Gold is still locked in a narrow trading range and remains near the strong level of $1800 per ounce.
In general, the prices of precious metals have not recently shown significant volatility and are moving within wide ranges of consolidation. The still high level of inflation and the elements of uncertainty associated with the pandemic are deterring investors from selling protective assets. Consolidation is likely to continue in the near future, and the scope of fluctuations of 2-3% will limit the range of the price corridor.
The ECB and the Bank of China have already confirmed their commitment to a soft monetary policy last week. The focus has now shifted to the Fed meeting. Market participants do not expect changes, but will look for hints on possible options for curtailing incentive programs and the timing of interest rate increases.
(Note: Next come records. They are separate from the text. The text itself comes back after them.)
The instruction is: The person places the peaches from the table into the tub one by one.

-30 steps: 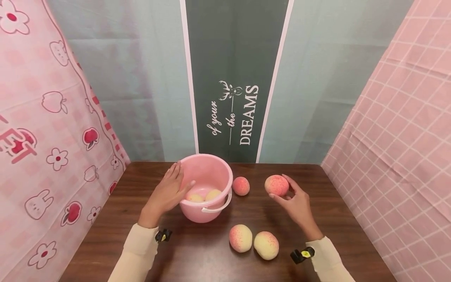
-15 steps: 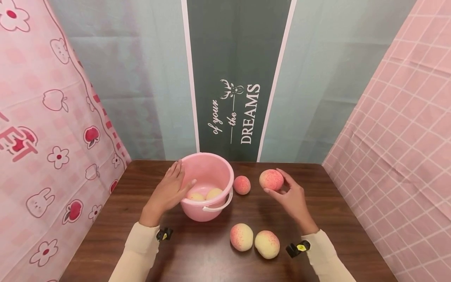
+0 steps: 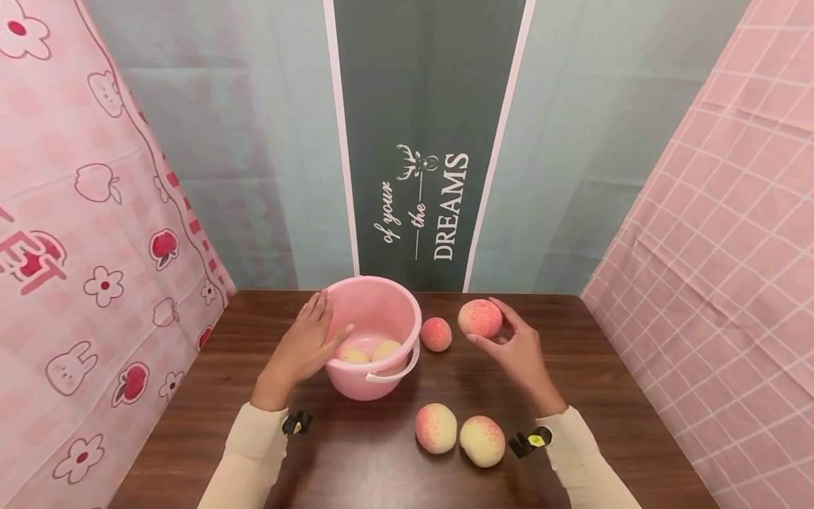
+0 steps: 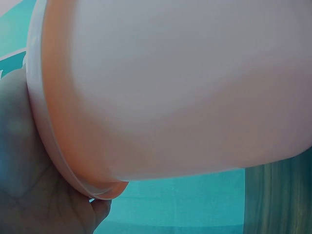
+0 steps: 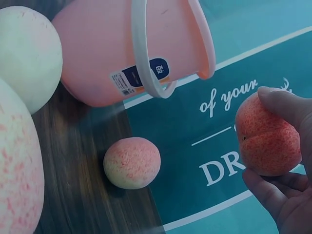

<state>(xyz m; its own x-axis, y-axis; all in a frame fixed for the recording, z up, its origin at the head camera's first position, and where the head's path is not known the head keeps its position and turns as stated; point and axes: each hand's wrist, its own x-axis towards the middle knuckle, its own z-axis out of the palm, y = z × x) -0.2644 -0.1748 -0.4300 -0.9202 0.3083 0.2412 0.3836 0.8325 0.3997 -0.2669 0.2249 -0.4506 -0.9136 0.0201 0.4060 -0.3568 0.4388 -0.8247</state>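
Observation:
My right hand (image 3: 520,355) holds a red-speckled peach (image 3: 480,318) above the table, thumb on one side and fingers on the other. The same peach (image 5: 267,139) shows its crease in the right wrist view. My left hand (image 3: 300,348) rests on the left rim of a pink bucket (image 3: 367,385), fingers extended and thumb over the opening. In the left wrist view, the palm lies against the bucket's rim (image 4: 46,122). Two pale peaches (image 3: 385,350) lie inside the bucket, partly hidden by its near rim.
A smaller reddish peach (image 3: 436,334) sits right of the bucket. Two yellow-and-red peaches (image 3: 435,428) (image 3: 482,441) lie nearer on the wooden table (image 3: 356,466). The white bucket handle (image 3: 394,375) hangs down at the front right. Printed cloths surround the table.
My right hand has carried the peach leftward and slightly farther back, closer to the bucket. The left hand, the bucket and the other peaches stay in place.

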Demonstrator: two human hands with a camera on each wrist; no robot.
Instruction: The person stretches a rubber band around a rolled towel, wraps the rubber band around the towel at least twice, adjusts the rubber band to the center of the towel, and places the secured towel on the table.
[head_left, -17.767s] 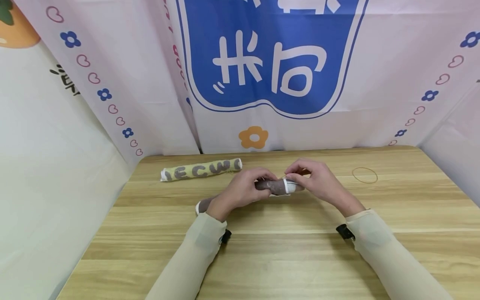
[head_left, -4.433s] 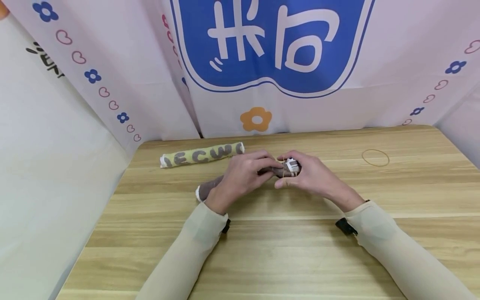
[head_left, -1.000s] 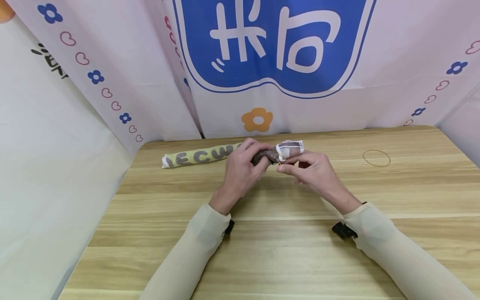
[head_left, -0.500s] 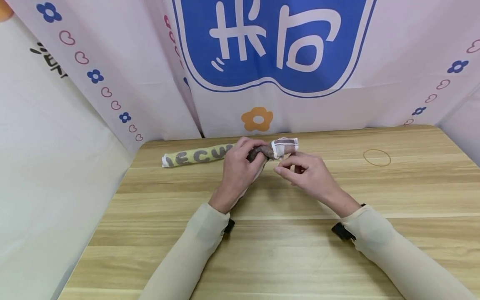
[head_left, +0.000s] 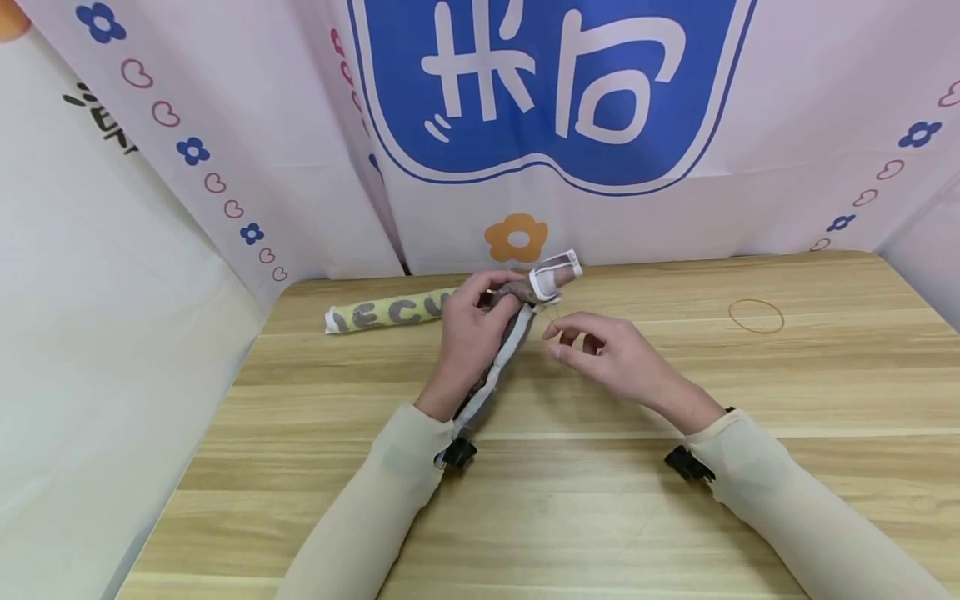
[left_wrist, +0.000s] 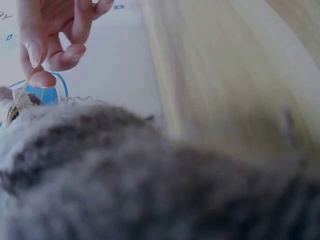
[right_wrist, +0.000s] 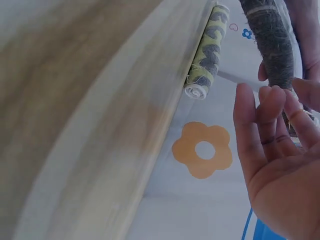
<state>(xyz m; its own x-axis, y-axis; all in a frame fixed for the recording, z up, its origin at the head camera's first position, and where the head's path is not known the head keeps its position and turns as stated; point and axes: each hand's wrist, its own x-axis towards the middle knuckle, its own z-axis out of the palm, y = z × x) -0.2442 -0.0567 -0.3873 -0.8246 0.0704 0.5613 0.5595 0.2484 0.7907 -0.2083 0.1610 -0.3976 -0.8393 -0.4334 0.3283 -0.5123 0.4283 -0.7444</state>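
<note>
My left hand (head_left: 476,333) grips a rolled brown-grey towel (head_left: 523,292) with white edging near its far end. The white-edged end (head_left: 555,277) sticks up beyond the fingers, while the rest of the roll bends down along the left wrist. My right hand (head_left: 618,362) is just right of that end. Its thumb and a finger pinch a thin yellow rubber band (left_wrist: 20,94), stretched from the towel's end. The left wrist view is mostly filled by the blurred towel. In the right wrist view the grey roll (right_wrist: 275,50) hangs behind my right fingers.
A rolled yellow towel (head_left: 390,313) with grey letters lies at the back left of the wooden table (head_left: 570,517), its right end hidden behind my left hand. A loose rubber band (head_left: 756,316) lies at the right. Behind the table hangs a printed cloth (head_left: 450,225).
The brown towel swings from lying across to pointing up and away, its white edge turning into view. My right hand draws slightly down from the end, pulling the rubber band. Earlier, both hands worked the band around this end.
</note>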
Despite the talk about the need to tighten policy, in the most likely scenario, a rate increase is not expected before 2023. According to Bank of America, the outflow of investments from gold for six weeks amounted to almost a billion dollars. At the same time, prices for another segment of protective assets – US Treasury bonds – were growing. At the same time, according to preliminary data from the International Monetary Fund, central banks actively continued to buy gold in June and purchased more than 50 tons of the precious metal.
In our forecast, we expect the gold price to rise to the levels of 1805, 1810 and 1820 dollars per troy ounce.